Commentary: Tobacco smoking and asthma: multigenerational effects, epigenetics and multilevel causal mediation analysis

Onyebuchi A Arah 1,2,3,4,
PMCID: PMC6124611  PMID: 30184137

In this issue of the Journal, Accordini et al. document the findings from their study of the multigenerational asthma effects of tobacco smoking.1 They found that grandmothers’ tobacco smoking during pregnancy was associated with their own children’s asthma, and that the mothers’ smoking was associated with asthma in the grandchildren. Importantly, they found that the grandmothers’ smoking (in generation 1) when pregnant with the mothers (in generation 2) was linked to the grandchildren’s asthma with nasal allergies (in generation 3), through pathways other than through the mothers’ asthma or smoking during pregnancy. This is not entirely surprising. There is growing evidence that phenotypic risk factors can be subject to vertical or multigenerational inheritance.
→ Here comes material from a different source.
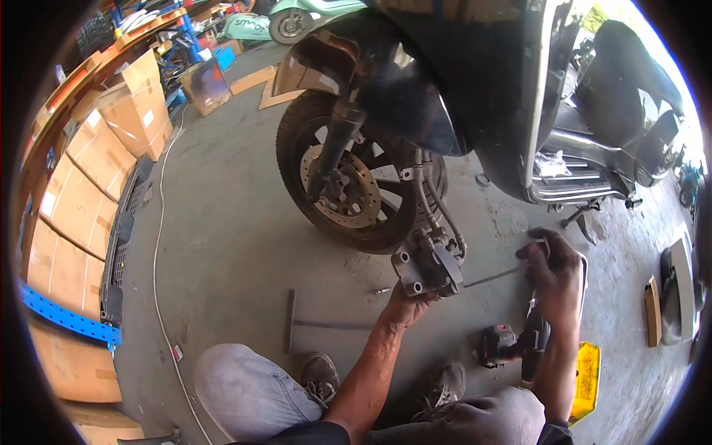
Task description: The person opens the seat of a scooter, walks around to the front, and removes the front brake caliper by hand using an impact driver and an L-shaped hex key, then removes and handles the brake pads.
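My left hand (pixel 406 307) grips a metal brake caliper (pixel 426 265) from below; hoses run up from it toward the black scooter (pixel 489 81). The front wheel (pixel 293 170) with its slotted brake disc (pixel 356 209) is behind the caliper. My right hand (pixel 549 271) is closed on a thin metal rod tool (pixel 493 277), whose far end lies at the caliper's right side; whether it touches is unclear. A cordless drill (pixel 530 345) is below my right hand, over a yellow tray (pixel 586 374). A T-handle wrench (pixel 291 319) lies on the floor left of my left forearm.
Stacked cardboard boxes (pixel 89 185) and a blue perforated beam (pixel 67 311) line the left side, with a white cable (pixel 156 259) along the floor. A mint-green scooter (pixel 245 28) stands at the back. Long panels and pieces (pixel 667 297) lean at the right. My knees frame the lower middle.
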The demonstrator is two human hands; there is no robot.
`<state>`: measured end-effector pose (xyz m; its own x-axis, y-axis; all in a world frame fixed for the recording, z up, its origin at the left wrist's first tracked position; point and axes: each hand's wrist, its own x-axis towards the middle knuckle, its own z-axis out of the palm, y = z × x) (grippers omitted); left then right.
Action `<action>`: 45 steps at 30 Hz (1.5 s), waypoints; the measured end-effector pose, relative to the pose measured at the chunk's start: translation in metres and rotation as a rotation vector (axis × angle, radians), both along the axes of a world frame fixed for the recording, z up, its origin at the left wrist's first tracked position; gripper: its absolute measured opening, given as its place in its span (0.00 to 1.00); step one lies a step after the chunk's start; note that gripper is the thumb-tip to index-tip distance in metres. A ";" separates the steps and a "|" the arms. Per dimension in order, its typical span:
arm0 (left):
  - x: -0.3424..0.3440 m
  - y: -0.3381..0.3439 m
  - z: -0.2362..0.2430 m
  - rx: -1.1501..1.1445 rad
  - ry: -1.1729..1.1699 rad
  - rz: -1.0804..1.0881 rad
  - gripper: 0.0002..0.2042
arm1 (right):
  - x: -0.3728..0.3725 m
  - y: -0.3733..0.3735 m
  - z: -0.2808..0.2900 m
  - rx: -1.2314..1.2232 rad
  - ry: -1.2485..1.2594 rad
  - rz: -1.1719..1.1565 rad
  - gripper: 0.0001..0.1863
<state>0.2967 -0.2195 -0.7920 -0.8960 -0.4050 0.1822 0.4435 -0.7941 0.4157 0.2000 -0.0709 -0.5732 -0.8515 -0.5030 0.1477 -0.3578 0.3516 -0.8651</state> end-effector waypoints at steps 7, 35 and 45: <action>0.026 -0.022 0.022 0.040 -0.062 0.019 0.40 | 0.001 -0.005 -0.034 -0.435 0.021 0.411 0.14; 0.010 -0.001 0.020 0.073 -0.052 0.051 0.42 | 0.014 -0.010 -0.050 -0.313 0.333 -0.107 0.15; 0.005 0.013 0.021 0.054 -0.045 0.069 0.36 | 0.007 -0.019 -0.034 -0.678 -0.248 -0.157 0.28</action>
<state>0.3016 -0.2069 -0.7706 -0.8722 -0.4745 0.1186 0.4800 -0.7840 0.3935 0.2066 -0.0895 -0.6076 -0.9547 -0.2395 0.1769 -0.1130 -0.2581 -0.9595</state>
Furthermore, tobacco smoking is detrimental to health, having been linked to substantial morbidity and mortality from cancer, respiratory disease and heart disease, among others.2 In pregnancy, tobacco smoking is known to lead to poor perinatal, pediatric and life-long outcomes, such as birth outcomes including low birth weight, small-for-gestational age, birth defects and many others.

The vertical transmission of the asthma effects of smoking within the maternal line will, at first, seem to suggest another reason for stopping or not initiating smoking during pregnancy in (grand)mothers. It is unclear whether telling smokers that their tobacco smoking will have deleterious health effects in their progeny will prove effective. Similar arguments could be made for the ‘transmission’ of the asthma effect of fathers’ smoking during their reproductive development. Nonetheless, it is important to learn about the multigenerational asthma effects of smoking for the reasons outlined by Accordini et al.1 The study provides important evidence that grandparents’ health behaviour can have a lasting impact on their children’s and grandchildren’s health and, perhaps, further down the line. If this suggested mechanism proves to be durable, it offers an important early window for tackling risk factors of asthma. This study supports an epigenetic mechanism whereby (nicotine from) tobacco smoking leads to epigenetic variations that are transmitted from grandmothers to their grandchildren, through pathways other than through asthma phenotypes in their children.3–5 Epigenetics has been gaining focus in studies of human health and disease, including asthma.3–9 The study findings indicate the need for further investigation of epigenetic and other mechanisms that could be responsible for the links between ancestral tobacco smoking and asthma in descendants.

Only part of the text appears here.